Directions for this task =
From the listing below, copy only the lines from the line that contains "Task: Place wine" to the line that contains "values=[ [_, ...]", counting those two lines as part of the copy.
════════════════
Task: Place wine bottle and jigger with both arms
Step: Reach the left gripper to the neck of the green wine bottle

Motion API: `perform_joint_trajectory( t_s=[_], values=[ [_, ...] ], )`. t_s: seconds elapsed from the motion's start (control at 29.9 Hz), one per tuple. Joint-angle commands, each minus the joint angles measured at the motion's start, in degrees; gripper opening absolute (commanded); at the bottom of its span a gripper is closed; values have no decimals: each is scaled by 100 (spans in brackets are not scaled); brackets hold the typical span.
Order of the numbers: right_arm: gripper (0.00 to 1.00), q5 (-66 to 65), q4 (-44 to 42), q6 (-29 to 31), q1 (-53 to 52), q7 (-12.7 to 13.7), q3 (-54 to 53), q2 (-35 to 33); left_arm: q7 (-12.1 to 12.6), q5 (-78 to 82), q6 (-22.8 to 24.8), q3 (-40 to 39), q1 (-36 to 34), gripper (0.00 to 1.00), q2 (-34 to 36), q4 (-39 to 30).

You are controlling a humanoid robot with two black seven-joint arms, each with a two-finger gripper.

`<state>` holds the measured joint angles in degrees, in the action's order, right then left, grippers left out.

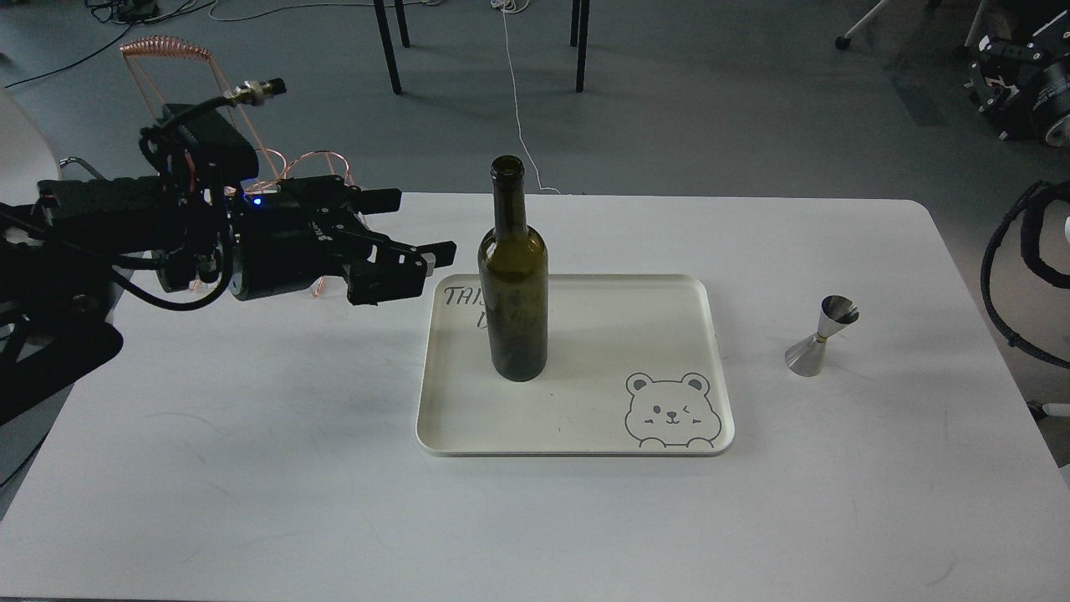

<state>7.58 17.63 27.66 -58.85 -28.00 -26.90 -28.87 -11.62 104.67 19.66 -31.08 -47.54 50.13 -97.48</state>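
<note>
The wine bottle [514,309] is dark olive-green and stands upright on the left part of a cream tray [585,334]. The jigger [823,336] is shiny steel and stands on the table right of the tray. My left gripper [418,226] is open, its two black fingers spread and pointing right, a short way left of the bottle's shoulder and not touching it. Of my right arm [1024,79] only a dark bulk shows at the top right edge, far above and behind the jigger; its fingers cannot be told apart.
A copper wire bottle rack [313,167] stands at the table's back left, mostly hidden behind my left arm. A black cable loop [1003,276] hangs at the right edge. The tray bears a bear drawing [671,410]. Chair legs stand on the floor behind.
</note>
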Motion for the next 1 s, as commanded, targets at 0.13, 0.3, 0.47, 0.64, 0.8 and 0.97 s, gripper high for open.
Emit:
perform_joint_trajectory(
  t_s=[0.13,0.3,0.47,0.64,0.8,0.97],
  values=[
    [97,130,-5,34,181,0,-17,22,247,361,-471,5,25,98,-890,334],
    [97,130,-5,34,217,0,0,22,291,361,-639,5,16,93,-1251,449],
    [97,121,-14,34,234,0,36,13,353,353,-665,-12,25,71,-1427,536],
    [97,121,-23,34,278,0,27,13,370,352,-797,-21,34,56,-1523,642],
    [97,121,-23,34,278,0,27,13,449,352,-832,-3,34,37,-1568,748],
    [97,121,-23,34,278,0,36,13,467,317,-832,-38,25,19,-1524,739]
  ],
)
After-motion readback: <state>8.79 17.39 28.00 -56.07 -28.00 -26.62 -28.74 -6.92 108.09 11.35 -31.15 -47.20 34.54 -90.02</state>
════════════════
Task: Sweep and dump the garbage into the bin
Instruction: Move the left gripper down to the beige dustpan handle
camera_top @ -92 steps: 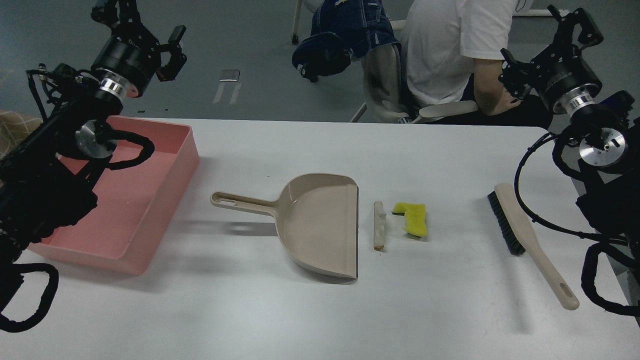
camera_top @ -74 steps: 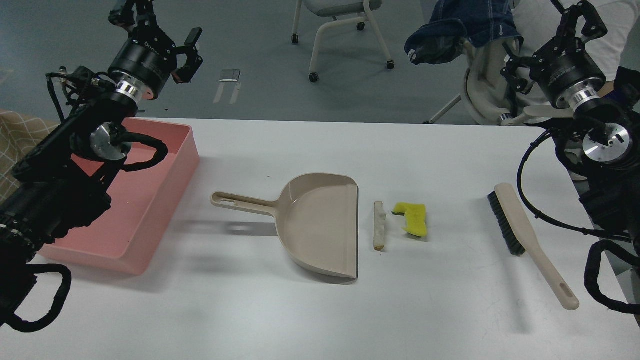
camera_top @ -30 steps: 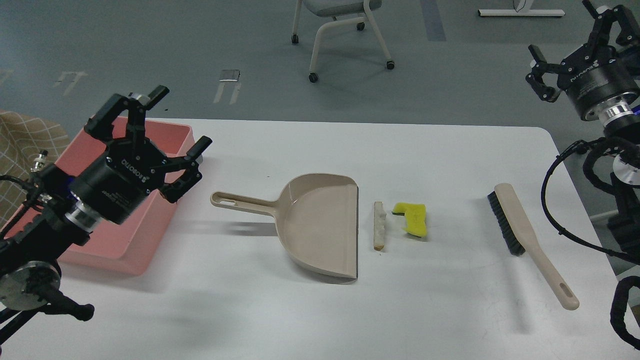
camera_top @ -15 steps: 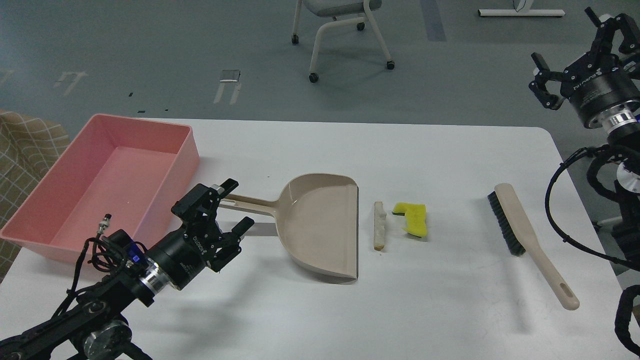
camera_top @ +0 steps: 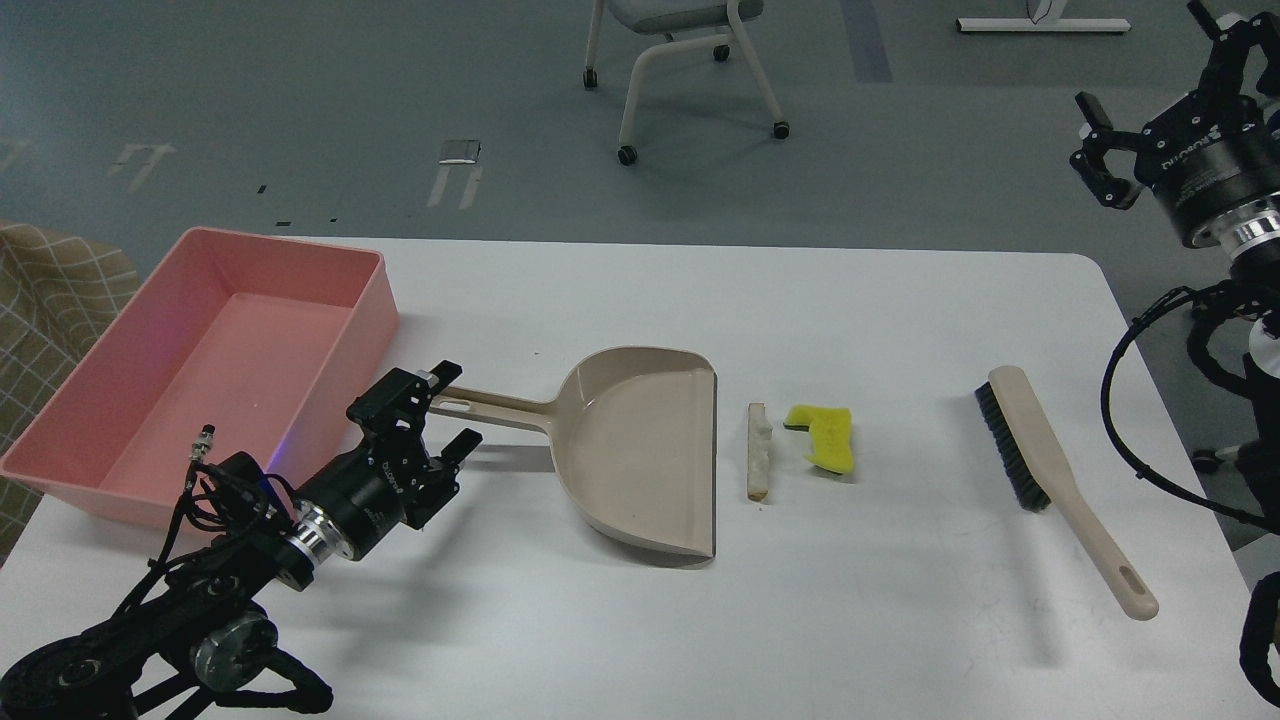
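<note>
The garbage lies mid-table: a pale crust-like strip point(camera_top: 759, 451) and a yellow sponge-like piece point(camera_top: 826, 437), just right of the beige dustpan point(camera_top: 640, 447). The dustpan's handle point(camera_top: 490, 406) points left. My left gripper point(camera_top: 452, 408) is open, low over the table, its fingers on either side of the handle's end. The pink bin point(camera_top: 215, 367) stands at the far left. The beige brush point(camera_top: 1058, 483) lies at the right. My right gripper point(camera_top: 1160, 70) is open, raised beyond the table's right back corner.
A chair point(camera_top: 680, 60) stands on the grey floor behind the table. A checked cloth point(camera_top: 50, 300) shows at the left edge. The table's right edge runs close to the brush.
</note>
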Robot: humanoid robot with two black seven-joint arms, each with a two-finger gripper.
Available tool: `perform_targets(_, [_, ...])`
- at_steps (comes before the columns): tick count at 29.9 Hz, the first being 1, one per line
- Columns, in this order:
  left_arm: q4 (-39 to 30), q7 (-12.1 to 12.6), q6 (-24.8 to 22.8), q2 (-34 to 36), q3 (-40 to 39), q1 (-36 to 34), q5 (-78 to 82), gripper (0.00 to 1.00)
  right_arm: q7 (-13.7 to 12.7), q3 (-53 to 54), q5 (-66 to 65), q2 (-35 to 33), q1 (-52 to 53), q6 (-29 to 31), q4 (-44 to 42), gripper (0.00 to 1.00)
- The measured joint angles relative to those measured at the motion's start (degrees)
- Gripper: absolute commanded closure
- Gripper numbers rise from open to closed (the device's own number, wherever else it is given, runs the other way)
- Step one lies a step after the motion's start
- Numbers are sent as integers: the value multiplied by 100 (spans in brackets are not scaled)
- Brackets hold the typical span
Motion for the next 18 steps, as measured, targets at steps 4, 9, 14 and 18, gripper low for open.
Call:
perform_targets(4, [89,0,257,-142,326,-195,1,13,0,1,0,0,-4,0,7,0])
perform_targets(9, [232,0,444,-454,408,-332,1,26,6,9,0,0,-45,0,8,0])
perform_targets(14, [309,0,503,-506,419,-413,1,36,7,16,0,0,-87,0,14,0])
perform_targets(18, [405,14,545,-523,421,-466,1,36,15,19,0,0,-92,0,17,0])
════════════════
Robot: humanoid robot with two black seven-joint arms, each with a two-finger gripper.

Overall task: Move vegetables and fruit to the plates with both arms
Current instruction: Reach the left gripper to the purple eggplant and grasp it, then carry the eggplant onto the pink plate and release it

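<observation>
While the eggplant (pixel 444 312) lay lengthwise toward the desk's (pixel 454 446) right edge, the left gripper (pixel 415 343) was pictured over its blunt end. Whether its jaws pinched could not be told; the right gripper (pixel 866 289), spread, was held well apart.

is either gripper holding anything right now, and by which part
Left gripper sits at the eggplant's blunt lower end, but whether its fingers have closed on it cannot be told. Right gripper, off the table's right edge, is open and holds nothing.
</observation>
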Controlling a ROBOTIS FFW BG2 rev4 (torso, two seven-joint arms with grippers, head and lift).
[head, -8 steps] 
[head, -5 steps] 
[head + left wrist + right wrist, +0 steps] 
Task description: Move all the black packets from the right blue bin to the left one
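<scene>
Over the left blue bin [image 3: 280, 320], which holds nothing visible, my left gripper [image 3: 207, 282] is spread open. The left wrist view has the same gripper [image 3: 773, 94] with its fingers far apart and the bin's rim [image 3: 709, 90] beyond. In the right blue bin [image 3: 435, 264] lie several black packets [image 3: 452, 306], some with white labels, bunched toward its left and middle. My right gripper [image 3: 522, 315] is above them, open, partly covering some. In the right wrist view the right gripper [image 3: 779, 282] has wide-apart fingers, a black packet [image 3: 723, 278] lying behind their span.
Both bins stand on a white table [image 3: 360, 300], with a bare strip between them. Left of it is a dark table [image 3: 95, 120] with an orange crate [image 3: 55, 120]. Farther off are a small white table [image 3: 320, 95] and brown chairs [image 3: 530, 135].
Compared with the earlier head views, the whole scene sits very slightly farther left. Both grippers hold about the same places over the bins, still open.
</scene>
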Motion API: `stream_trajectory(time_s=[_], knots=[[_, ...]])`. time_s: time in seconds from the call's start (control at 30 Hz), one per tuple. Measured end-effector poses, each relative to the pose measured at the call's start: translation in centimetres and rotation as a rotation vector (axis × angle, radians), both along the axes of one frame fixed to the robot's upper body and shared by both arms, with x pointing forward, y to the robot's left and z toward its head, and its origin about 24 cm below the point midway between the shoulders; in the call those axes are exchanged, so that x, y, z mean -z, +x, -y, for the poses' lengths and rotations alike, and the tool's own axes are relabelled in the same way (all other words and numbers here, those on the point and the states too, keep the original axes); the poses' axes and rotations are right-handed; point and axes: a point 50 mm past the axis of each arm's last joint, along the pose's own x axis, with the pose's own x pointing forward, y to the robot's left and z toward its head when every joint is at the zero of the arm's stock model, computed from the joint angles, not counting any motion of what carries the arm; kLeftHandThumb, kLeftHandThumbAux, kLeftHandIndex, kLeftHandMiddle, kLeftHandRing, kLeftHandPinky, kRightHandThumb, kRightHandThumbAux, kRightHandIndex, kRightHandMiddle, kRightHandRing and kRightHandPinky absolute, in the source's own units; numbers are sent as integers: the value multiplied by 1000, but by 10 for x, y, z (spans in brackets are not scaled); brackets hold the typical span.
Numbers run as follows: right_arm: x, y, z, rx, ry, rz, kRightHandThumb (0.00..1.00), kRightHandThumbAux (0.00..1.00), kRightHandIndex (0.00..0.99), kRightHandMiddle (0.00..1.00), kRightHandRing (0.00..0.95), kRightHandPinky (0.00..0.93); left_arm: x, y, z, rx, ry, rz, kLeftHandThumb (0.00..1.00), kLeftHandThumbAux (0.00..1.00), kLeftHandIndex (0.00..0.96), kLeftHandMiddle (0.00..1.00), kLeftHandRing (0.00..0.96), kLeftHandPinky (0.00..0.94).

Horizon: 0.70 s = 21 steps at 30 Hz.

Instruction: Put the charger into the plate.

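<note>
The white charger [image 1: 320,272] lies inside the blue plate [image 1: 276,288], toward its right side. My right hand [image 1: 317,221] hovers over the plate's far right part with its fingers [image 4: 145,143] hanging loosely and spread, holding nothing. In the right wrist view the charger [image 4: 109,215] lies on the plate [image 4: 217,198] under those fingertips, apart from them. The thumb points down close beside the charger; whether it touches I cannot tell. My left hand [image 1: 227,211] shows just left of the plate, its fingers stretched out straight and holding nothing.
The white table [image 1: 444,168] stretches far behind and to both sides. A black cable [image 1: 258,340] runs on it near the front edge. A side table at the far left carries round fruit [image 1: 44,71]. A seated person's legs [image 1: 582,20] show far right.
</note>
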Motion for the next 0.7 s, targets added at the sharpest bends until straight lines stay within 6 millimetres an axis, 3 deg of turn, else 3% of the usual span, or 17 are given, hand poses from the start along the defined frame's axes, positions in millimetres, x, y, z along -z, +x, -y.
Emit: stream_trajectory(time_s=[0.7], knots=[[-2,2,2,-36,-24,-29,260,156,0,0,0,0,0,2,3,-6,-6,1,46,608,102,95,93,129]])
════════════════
Response area =
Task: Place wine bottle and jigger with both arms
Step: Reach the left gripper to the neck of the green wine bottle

Motion API: `perform_joint_trajectory( t_s=[_], values=[ [_, ...] ], )`. t_s: seconds elapsed from the motion's start (control at 29.9 Hz), one per tuple. Joint-angle commands, each minus the joint angles measured at the motion's start, in degrees; gripper opening absolute (commanded); at the bottom of its span a gripper is closed; values have no decimals: each is scaled by 100 (spans in brackets are not scaled); brackets hold the typical span.

There is no more output for this exercise.